AIM OF THE EXERCISE. Tally the lines in the listing below that contain "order" and report the tally alone.

** RAW DATA follows **

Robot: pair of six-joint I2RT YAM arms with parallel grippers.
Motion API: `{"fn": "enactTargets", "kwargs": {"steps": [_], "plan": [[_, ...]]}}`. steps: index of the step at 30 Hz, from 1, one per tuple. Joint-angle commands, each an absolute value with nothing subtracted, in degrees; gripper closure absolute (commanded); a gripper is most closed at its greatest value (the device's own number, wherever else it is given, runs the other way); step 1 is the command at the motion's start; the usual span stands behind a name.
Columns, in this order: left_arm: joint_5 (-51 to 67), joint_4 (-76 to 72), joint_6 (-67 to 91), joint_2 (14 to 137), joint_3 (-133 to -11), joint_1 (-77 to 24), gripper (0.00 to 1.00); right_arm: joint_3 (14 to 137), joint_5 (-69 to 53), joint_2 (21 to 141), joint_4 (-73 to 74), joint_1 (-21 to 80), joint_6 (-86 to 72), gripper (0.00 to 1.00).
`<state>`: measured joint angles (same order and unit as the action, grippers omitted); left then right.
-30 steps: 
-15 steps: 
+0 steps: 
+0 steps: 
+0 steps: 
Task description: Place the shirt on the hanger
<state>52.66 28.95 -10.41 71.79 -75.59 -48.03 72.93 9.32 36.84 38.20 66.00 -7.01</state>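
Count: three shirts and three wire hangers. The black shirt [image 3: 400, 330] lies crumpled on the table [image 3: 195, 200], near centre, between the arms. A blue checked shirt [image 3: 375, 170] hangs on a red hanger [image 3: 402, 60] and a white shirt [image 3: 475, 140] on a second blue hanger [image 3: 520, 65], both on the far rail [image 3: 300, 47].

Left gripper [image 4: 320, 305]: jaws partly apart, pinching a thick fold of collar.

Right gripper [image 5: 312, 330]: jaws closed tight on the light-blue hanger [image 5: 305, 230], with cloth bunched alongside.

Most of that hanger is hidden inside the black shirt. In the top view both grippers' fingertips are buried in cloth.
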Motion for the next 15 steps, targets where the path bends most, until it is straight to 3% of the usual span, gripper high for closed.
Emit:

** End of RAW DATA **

TASK ANSWER. 2